■ **PROBLEM TO WORK ON**:
With the images removed, write out each record exactly as given.

■ **DATA**:
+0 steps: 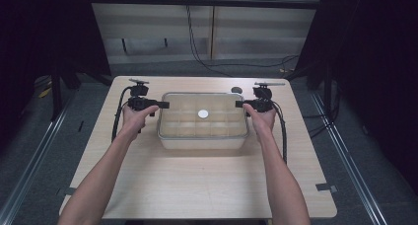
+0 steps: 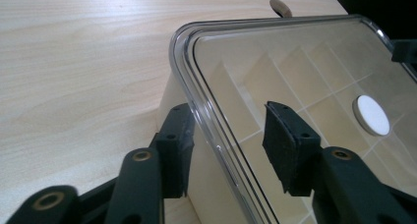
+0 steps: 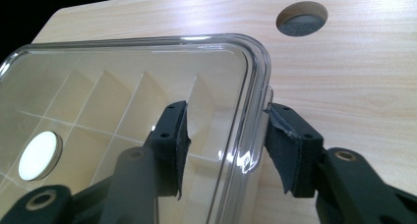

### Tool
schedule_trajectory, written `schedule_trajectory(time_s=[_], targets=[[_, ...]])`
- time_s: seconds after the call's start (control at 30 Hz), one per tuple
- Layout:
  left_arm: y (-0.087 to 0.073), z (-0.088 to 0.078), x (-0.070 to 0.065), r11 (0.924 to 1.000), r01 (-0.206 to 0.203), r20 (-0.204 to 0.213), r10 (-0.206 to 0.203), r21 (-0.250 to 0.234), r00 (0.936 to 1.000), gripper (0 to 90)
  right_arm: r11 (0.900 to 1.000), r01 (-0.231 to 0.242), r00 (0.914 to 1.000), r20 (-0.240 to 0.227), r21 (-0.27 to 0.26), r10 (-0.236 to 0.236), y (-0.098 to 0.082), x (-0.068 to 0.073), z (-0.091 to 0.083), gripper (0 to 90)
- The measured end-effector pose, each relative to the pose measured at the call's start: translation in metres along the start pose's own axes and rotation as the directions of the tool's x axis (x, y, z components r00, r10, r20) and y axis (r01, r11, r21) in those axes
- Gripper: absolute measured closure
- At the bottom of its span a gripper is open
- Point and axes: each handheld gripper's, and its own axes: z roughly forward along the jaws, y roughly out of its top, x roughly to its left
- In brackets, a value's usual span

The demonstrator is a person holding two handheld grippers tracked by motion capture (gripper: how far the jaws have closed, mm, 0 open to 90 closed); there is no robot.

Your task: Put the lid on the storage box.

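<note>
A cream box with several inner compartments sits mid-table under a clear lid. A white round disc marks the lid's centre; I cannot tell whether it lies on the lid or beneath it. My left gripper is open at the box's left end, and its jaws straddle the lid's rim, one outside the box wall and one over the lid. My right gripper is open at the right end and straddles the rim the same way. The disc lies well beyond both grippers' jaws.
The wooden table has a round cable hole just behind the box's right end. Cables trail from both grippers along the person's forearms. Dark floor, rails and black curtains surround the table.
</note>
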Motion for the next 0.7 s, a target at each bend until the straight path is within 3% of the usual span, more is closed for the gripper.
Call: schedule_trajectory(time_s=[0.23,0.33,0.4,0.57,0.6,0.7], targets=[[-0.001,0.000,-0.002,1.0000,-0.003,-0.008,0.003,-0.002,1.0000,50.8,1.000,0.005,1.0000,0.002,0.003,-0.005,0.000,0.000,0.000,50.2],[-0.002,0.000,-0.003,0.9998,-0.017,-0.018,0.017,-0.009,0.9997,49.0,0.998,0.069,0.9966,0.046,-0.001,-0.069,0.000,0.005,-0.002,48.9],[-0.002,0.000,-0.004,0.9996,-0.024,-0.033,0.024,-0.013,0.9992,48.7,0.997,0.078,0.9958,0.047,0.005,-0.078,0.001,0.005,-0.003,48.3],[-0.004,-0.003,-0.009,0.9987,-0.050,-0.047,0.051,0.004,0.9976,44.2,0.999,0.042,0.9987,0.029,0.005,-0.043,-0.002,0.000,-0.004,40.0],[-0.008,-0.005,-0.008,0.9990,-0.044,-0.039,0.044,-0.003,0.9983,43.0,1.000,0.000,0.9998,-0.022,-0.021,-0.001,-0.004,-0.004,-0.008,37.3],[-0.013,-0.008,-0.007,0.9991,-0.041,-0.049,0.041,-0.013,0.9980,40.0,0.999,0.010,0.9994,-0.032,-0.030,-0.011,-0.007,-0.006,-0.015,35.2]])
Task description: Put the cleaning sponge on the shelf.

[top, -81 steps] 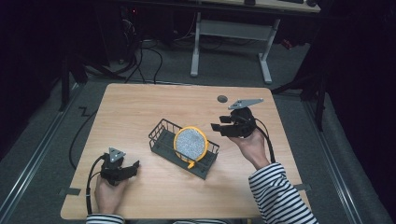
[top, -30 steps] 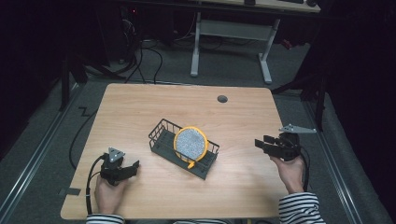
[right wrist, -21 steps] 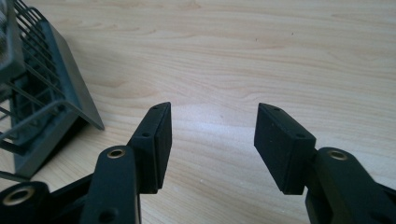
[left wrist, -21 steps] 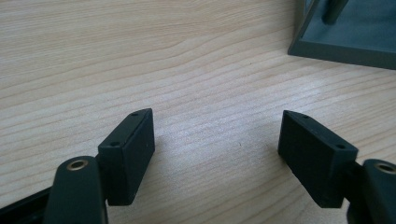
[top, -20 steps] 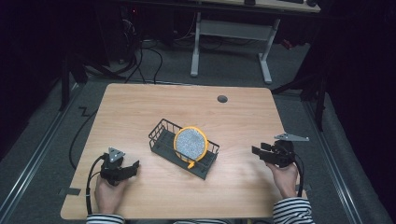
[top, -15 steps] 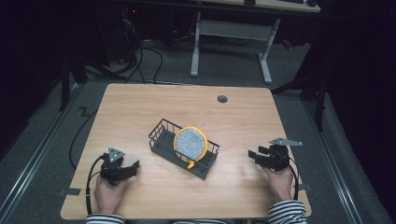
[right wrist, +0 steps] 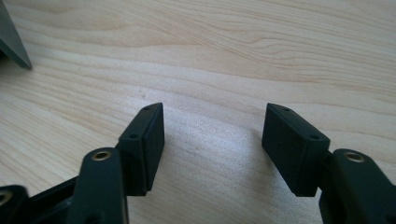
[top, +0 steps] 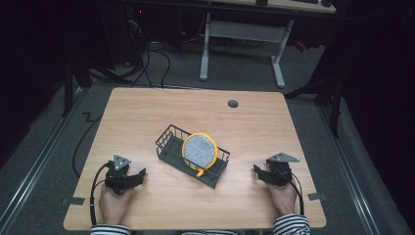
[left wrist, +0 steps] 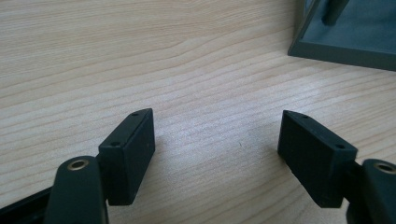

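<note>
The plate (top: 199, 151) stands on edge in the rack (top: 171, 145) at mid-bench (top: 147, 107). Judged rigid, smooth and breakable; grip its upper rim. Both grippers' fingers (left wrist: 133, 149) (right wrist: 144, 142) are apart, empty; the right gripper (top: 264, 174) has just been opening.

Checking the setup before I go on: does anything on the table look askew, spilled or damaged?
Nothing spilled or broken. The plate stands on edge in the rack, which sits slantwise to the table edges. Both the left gripper and the right gripper are open and empty, low over bare wood.
</note>
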Tool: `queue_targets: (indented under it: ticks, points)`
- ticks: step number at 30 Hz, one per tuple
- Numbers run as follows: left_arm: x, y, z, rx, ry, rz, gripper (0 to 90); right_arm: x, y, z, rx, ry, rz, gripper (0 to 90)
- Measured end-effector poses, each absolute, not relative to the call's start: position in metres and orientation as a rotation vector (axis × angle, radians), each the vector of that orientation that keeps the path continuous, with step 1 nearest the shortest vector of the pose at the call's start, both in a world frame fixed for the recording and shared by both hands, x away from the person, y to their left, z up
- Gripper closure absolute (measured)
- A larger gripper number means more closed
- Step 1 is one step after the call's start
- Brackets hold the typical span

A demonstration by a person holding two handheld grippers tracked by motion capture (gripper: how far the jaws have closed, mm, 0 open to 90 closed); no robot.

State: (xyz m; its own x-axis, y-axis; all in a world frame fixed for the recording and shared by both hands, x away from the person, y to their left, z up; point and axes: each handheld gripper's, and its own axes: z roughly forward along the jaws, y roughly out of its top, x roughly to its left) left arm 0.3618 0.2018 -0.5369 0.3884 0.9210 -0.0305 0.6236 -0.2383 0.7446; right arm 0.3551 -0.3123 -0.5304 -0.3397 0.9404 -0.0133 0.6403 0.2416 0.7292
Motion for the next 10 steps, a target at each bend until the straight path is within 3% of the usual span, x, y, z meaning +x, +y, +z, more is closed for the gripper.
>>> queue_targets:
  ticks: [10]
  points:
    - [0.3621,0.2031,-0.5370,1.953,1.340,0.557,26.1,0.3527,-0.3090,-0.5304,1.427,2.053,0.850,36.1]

■ **REPLY**:
+0 steps: 
+0 steps: 
+0 steps: 

### Tool
schedule_trajectory, written `schedule_trajectory(time_s=[_], targets=[[_, ...]])`
- time_s: seconds after the call's start (control at 30 Hz), one per tuple
- Layout:
  left_arm: y (-0.087 to 0.073), z (-0.088 to 0.078), x (-0.070 to 0.065), r11 (0.924 to 1.000), r01 (-0.206 to 0.203), r20 (-0.204 to 0.213), r10 (-0.206 to 0.203), r21 (-0.250 to 0.234), r00 (0.936 to 1.000), gripper (0 to 90)
  right_arm: r11 (0.900 to 1.000), r01 (-0.231 to 0.242), r00 (0.914 to 1.000), r20 (-0.240 to 0.227), r21 (-0.27 to 0.26), r10 (-0.236 to 0.236), y (-0.098 to 0.082), x (-0.068 to 0.073), z (-0.091 to 0.083), gripper (0 to 90)
- The measured end-effector pose, each relative to the pose measured at the call's start: translation in metres along the start pose's own axes and rotation as the directions of the tool's x axis (x, y, z components r00, r10, r20) and y axis (r01, r11, r21) in those axes
- Gripper: absolute measured closure
- At the bottom of its span a gripper is open
- Point and axes: each handheld gripper's, and its own axes: z roughly forward along the jaws, y roughly out of its top, x roughly to its left
- In brackets, a value's usual span

The demonstrator is a person holding two handheld grippers tracked by motion capture (gripper: how far the jaws have closed, mm, 0 open to 90 closed); there is no robot.

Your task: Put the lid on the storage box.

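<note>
A cream box with several inner compartments sits mid-table under a clear lid. A white round disc marks the lid's centre; I cannot tell whether it lies on the lid or beneath it. My left gripper is open at the box's left end, and its jaws straddle the lid's rim, one outside the box wall and one over the lid. My right gripper is open at the right end and straddles the rim the same way. The disc lies well beyond both grippers' jaws.
The wooden table has a round cable hole just behind the box's right end. Cables trail from both grippers along the person's forearms. Dark floor, rails and black curtains surround the table.
</note>
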Motion for the next 0.7 s, a target at each bend until the straight path is within 3% of the usual span, more is closed for the gripper.
Call: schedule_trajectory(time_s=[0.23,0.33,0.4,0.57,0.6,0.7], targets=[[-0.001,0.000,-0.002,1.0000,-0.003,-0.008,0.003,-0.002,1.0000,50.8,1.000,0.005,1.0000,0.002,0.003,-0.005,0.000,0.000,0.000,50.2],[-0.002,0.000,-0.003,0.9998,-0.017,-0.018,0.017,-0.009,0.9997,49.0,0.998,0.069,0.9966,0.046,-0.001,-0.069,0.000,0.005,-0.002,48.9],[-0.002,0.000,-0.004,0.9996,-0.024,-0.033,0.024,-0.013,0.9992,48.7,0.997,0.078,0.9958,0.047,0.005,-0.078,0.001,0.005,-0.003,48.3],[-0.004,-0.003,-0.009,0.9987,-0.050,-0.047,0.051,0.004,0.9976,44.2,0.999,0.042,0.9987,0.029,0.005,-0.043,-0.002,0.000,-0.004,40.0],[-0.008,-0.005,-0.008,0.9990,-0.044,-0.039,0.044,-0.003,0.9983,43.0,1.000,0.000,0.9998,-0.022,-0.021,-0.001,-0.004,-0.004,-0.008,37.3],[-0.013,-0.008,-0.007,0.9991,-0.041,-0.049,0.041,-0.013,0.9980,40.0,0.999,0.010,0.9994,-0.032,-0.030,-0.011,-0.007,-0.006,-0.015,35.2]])
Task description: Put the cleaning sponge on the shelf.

[top, -81 steps] 
[top, -30 steps] 
[right wrist, -21 steps] 
[left wrist, -21 steps] 
[top, -20 steps] 
[top, -15 steps] 
[right wrist, +0 steps] 
[top, +0 steps] 
[left wrist, +0 steps] 

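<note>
The plate (top: 199, 151) stands on edge in the rack (top: 171, 145) at mid-bench (top: 147, 107). Judged rigid, smooth and breakable; grip its upper rim. Both grippers' fingers (left wrist: 133, 149) (right wrist: 144, 142) are apart, empty; the right gripper (top: 264, 174) has just been opening.

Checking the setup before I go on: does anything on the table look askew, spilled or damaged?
Nothing spilled or broken. The plate stands on edge in the rack, which sits slantwise to the table edges. Both the left gripper and the right gripper are open and empty, low over bare wood.
</note>
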Tool: `queue_targets: (indented under it: ticks, points)`
- ticks: step number at 30 Hz, one per tuple
- Numbers run as follows: left_arm: x, y, z, rx, ry, rz, gripper (0 to 90); right_arm: x, y, z, rx, ry, rz, gripper (0 to 90)
- Measured end-effector poses, each absolute, not relative to the call's start: position in metres and orientation as a rotation vector (axis × angle, radians), each the vector of that orientation that keeps the path continuous, with step 1 nearest the shortest vector of the pose at the call's start, both in a world frame fixed for the recording and shared by both hands, x away from the person, y to their left, z up
- Gripper closure absolute (measured)
- A larger gripper number means more closed
- Step 1 is one step after the call's start
- Brackets hold the typical span

A demonstration by a person holding two handheld grippers tracked by motion capture (gripper: how far the jaws have closed, mm, 0 open to 90 closed); no robot.

State: (xyz m; its own x-axis, y-axis; all in a world frame fixed for the recording and shared by both hands, x away from the person, y to their left, z up; point and axes: each handheld gripper's, and its own axes: z roughly forward along the jaws, y roughly out of its top, x roughly to its left) left arm 0.3618 0.2018 -0.5369 0.3884 0.9210 -0.0305 0.6236 -0.2383 0.7446; right arm 0.3551 -0.3123 -0.5304 -0.3397 0.9404 -0.0133 0.6403 0.2416 0.7292
Motion for the next 10 steps, a target at each bend until the straight path is within 3% of the usual span, x, y, z meaning +x, +y, +z, more is closed for the gripper.
>>> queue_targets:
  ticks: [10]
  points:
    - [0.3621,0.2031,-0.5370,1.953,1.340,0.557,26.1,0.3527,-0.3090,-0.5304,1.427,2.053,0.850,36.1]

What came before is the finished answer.